If I get an LBA error, you know there's a problem reading the hard drive.

Any logged problem reading any sector could equate to the inability to rebuild a failed drive on the array.

 

Each of these attributes should be reviewed periodically with a periodic smart long test to insure your array.

 

How often do you do the long tests?

 

I use Joe's script to save smart reports regularly (I like how it sorts them into their own folders by drive and includes the date in the title), and try to run short tests before the monthly parity check, but long tests I tend to slack on. I just ran them on all of my drives because some are getting on 5+years old and 50k+ hours, and I'm adding new drives so I've been watching them a bit more closely. I wish smart monitoring/logging/notifications were more integrated with Unraid though, similar to MyMain, it should be.

Link to comment

I think, as many of us have already figured out, what SMART reports back is mostly useless... 

 

I've never thought this. In fact over the course of hundreds of hard drives I've owned, it's been useful to predict a problem or a potential problem in recovering. While I'm no blackblaze, I've had hard drives with SMART since it's inception and it's predicted failures and saved my butt a few times.

 

The 5 parameters mentioned in the article is what I look for. Plus any FAILING NOW attributes.

Mostly increasing or high amount of reallocated sectors and pending sectors > 0.

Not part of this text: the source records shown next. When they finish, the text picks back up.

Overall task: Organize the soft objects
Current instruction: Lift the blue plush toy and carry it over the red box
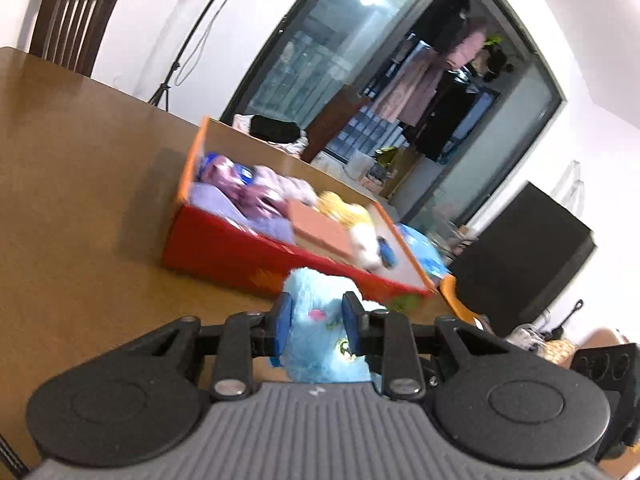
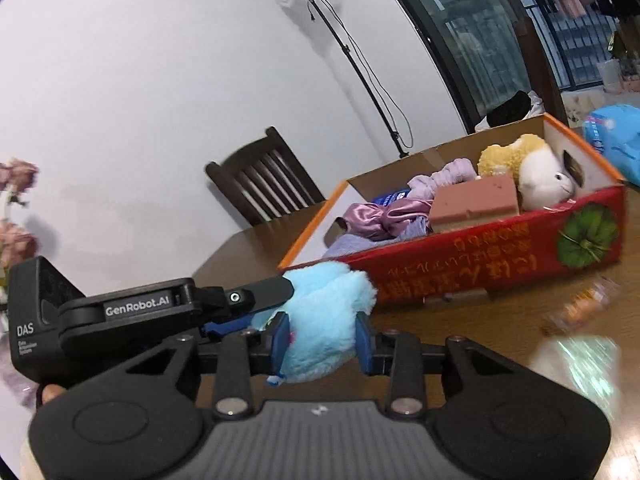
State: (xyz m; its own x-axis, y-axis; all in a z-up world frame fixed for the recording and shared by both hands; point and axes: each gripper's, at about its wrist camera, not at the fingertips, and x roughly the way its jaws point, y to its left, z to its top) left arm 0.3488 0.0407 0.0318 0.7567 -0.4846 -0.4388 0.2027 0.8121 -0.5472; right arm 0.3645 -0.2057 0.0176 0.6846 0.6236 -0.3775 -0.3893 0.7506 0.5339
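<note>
A fluffy light-blue plush toy (image 1: 320, 336) sits between the fingers of my left gripper (image 1: 318, 320), which is shut on it. The same plush (image 2: 324, 320) is also gripped by my right gripper (image 2: 322, 340), and the left gripper (image 2: 180, 304) reaches in from the left in the right wrist view. Both hold it above the wooden table (image 1: 80, 200), in front of a red cardboard box (image 2: 480, 256). The box (image 1: 240, 252) holds purple cloths (image 2: 384, 216), a brown block (image 2: 476, 200) and a yellow-white plush (image 2: 528, 176).
A dark wooden chair (image 2: 264, 180) stands behind the table. A light stand (image 2: 348, 52) stands by the wall. A blue package (image 2: 616, 140) lies beyond the box. Blurred small items (image 2: 580, 320) lie on the table at the right. A black speaker-like box (image 1: 524, 256) stands beyond the table.
</note>
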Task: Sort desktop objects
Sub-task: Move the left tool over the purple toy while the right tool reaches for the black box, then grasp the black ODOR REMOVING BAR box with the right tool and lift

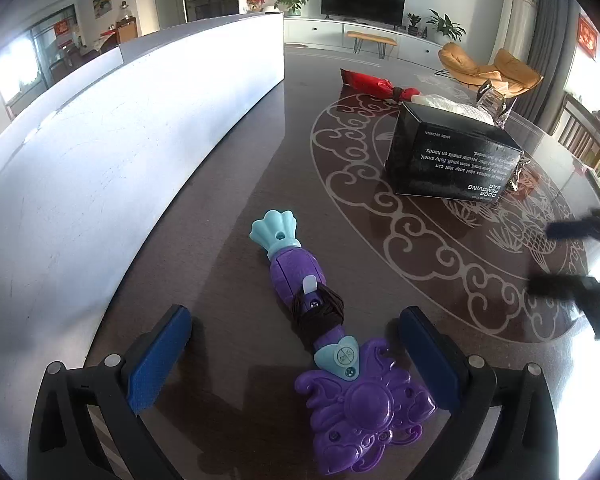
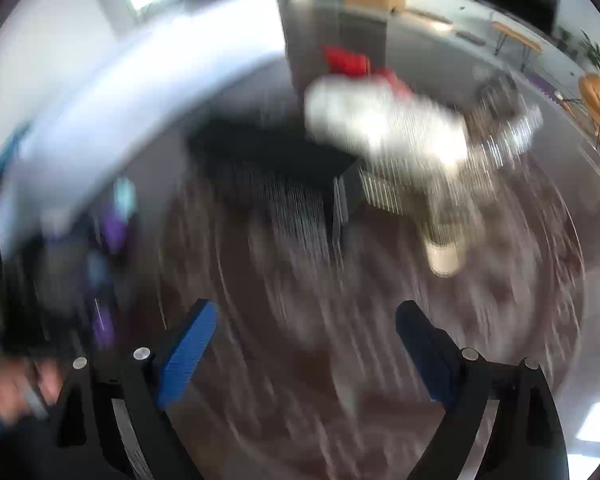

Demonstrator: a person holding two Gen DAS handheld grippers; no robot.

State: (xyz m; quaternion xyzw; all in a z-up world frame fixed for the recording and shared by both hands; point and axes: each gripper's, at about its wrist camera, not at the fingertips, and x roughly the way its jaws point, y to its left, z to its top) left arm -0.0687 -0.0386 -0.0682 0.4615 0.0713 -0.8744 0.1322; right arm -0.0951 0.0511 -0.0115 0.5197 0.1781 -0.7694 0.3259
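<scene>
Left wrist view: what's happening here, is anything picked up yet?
Nothing is held. The left gripper is open, its blue pads either side of a purple toy wand lying flat on the dark patterned table. Farther back sit a black box and a red bag. The right gripper is open too; its view is motion-blurred.

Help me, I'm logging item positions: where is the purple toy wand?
Left wrist view: the purple toy wand lies on the table between the open left gripper fingers, nearer than the black box.
</scene>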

and uncorrectable sectors.

 

 

What is even more interesting is that I decided after reading your post is to see exactly what is reported back in the SMART test.  I have three different brands of drives in my two servers.  The number of parameters returned are 17, 17 and 24 parameters.  There are only 14 of these parameters are common across all three of these different drives.  And even more interesting is that two of theses drives don't even return two of the parameters (#187 and #188) that the Author says are important to monitor! 

 

Now, I have deduced over the past couple of years of following this forum that the most important ones from an unRAID standpoint are  #5 (Relocated Sectors Count), #197 (Current Pending Sector Count) and #198 (Uncorrectable Sector Count).  Some of the others like #9 (Power On Hours) provide a sense how much 'life' might be expected from a drive but it is hardly conclusive.  As far as I know, how to apply the information from these three can only gained by following the posts on this forum and learning from what has been posted here.  (In general, numbers 197 and 198 should be zero and number 5 should remain constant.)

 

How one addresses the issue when one of these parameters is out of bounds apparently depends on the temperament of the individual.  A cautious person would quickly replace the drive and the bold one would wait to see if the drive is actually going to continue on its path to failure...

Link to comment

I had spoken to Tom once about saving the smart logs he reads into /var/log so it could be archived.

He did not want to put much more code in the mainline.

I wrote a wrapper to do it, but with all the hoopla and unRAID6 I put it aside until I see what follows.

 

From the hints I've seen, there will be some visible smart data in unRAID 6.

 

Depending on that I'll do something with monit, cron or something else to do some kind of monthly testing on my drives.

 

I had a shell a while back but it was lost in the storm.

For each day of the month that matched a connected disk,

I saved the smart logs, then did a monthly badblocks in read mode, then a final one.

 

I'll resurrect that once I see what the new features are.

 

You can do a monthly read via badblocks, which is similar to the smart long test surface scan.

I prefer the smart long test since it writes a log entry in the drive.

 

smartd can also be programmed via the configuration to issue these tests periodically.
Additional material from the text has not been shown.